_TASK REQUIREMENTS_. Go through the records below and report each line with "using" in it.

Collected data:
^^^^^^^^

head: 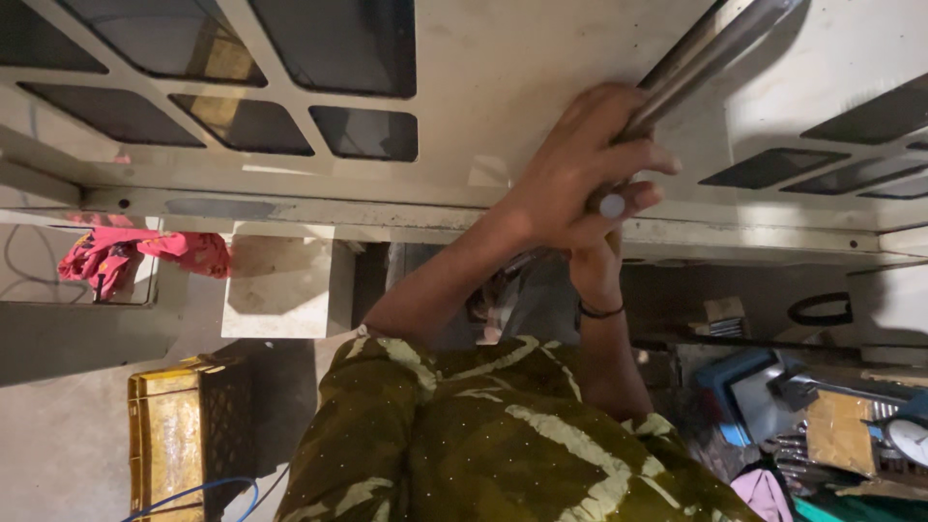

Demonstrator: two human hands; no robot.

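Note:
A grey metal rod (pixel 706 53) slants from the upper right down to its round white end near the middle of the head view. My left hand (pixel 580 164) is wrapped around the rod's lower part, its arm coming up from the left. Just beneath it, my right hand (pixel 594 266), with a black band on its wrist, closes on the same rod end and is partly hidden by the left hand. Behind both hands is a cream-painted metal frame (pixel 483 87) with dark cut-out openings. My olive patterned sleeves fill the lower middle.
A yellow plastic crate (pixel 179 435) with a blue cable stands at the lower left. A pink cloth (pixel 126 256) hangs on the left ledge. At the lower right lie a blue tray (pixel 735 387), metal tools, a round dial gauge (pixel 909 440) and a black ring (pixel 820 309).

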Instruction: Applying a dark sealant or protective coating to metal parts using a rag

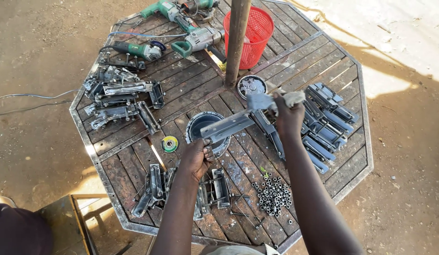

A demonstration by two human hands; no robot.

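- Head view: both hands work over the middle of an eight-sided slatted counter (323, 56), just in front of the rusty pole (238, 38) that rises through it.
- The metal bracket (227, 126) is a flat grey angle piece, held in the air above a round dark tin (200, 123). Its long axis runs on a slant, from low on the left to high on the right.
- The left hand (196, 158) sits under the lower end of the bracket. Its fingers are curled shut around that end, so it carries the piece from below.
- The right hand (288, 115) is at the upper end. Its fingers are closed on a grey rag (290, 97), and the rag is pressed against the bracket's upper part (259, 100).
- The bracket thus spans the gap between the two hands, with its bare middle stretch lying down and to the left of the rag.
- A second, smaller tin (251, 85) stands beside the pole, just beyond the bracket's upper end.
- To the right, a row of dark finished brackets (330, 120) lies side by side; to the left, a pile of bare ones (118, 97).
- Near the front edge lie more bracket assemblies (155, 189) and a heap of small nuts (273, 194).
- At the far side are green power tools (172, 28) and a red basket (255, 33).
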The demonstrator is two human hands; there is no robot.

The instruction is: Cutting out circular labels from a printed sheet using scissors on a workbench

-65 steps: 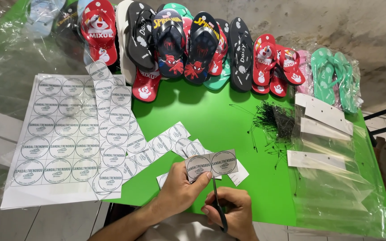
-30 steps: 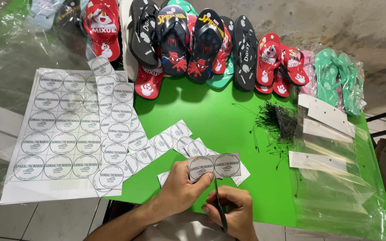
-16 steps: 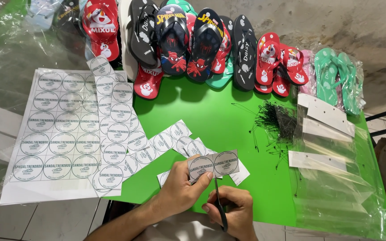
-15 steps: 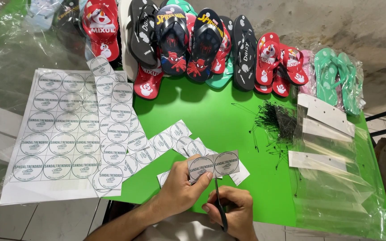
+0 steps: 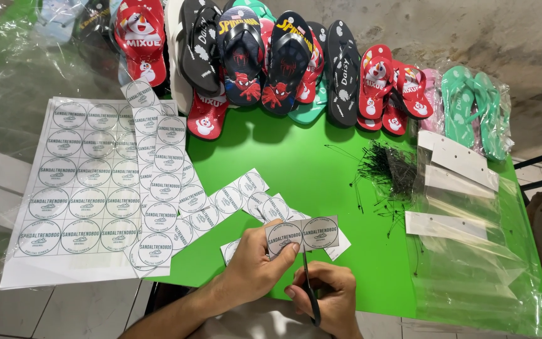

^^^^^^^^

_SOLUTION_.
Instruction: Applying a dark sealant or protective coating to metal parts using a rag
The instruction is: Cutting out circular labels from a printed sheet using scissors on a workbench

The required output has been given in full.